* _Data excerpt_:

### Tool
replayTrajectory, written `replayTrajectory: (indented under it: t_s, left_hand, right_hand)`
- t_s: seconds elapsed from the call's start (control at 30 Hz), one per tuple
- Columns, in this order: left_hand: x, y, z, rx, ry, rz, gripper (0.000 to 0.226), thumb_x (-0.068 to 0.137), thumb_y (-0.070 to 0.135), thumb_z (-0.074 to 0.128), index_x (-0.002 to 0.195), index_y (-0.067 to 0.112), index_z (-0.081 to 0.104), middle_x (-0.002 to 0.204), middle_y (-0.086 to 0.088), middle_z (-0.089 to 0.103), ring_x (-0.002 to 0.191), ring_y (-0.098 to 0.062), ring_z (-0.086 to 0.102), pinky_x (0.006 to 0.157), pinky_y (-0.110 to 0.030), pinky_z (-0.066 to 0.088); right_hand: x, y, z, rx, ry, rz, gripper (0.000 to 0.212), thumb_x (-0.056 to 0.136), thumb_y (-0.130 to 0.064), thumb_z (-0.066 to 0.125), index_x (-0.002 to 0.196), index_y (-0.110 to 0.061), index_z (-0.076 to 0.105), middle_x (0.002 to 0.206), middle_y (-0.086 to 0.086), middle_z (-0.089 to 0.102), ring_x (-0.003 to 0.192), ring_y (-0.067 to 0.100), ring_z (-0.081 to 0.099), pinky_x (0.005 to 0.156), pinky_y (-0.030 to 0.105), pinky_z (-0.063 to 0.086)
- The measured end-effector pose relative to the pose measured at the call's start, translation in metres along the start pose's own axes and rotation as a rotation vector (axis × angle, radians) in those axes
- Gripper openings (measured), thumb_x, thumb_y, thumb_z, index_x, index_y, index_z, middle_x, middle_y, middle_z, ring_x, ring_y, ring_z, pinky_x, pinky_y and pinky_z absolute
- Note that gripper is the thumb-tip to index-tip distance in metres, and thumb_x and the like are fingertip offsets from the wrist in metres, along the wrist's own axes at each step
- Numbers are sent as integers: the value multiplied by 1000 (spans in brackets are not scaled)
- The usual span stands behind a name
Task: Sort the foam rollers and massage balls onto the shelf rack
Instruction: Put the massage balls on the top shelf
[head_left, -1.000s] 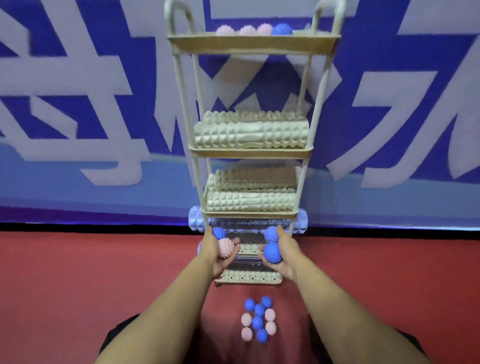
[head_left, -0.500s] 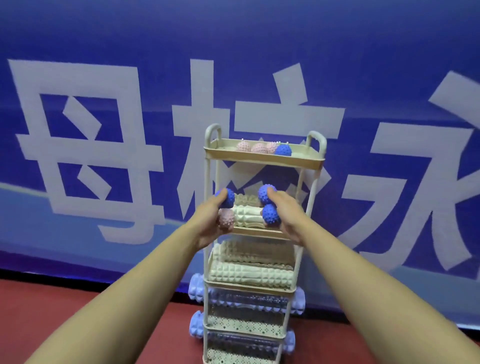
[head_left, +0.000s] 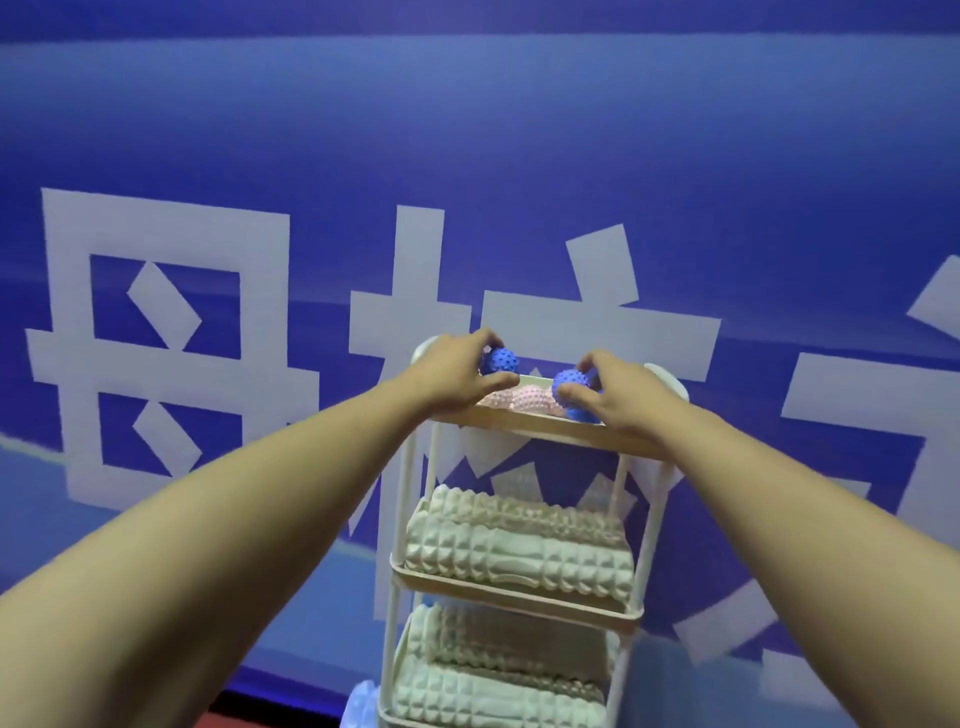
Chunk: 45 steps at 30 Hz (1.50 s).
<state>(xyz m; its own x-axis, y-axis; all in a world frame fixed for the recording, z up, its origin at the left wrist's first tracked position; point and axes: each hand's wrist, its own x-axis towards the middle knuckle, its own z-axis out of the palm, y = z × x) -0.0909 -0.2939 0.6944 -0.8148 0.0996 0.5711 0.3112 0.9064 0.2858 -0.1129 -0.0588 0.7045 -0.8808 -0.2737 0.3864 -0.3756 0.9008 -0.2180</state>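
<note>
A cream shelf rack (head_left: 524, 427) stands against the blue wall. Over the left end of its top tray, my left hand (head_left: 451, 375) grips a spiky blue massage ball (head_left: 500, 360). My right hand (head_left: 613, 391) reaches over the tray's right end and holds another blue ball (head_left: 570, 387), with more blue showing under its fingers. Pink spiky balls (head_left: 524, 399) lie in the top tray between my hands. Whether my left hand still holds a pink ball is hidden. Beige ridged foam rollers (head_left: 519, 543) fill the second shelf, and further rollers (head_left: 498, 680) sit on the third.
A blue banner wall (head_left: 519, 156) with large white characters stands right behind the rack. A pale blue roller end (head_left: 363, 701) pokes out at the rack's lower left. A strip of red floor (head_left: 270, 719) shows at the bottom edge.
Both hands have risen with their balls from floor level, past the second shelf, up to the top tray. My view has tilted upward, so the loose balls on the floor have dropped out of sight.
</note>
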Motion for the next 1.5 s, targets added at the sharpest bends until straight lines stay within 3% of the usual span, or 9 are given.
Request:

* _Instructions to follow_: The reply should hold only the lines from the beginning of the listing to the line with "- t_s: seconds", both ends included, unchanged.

* _Answer below_:
### Tool
replayTrajectory, written `replayTrajectory: (indented under it: t_s, left_hand, right_hand)`
- t_s: seconds elapsed from the call's start (control at 30 Hz), one per tuple

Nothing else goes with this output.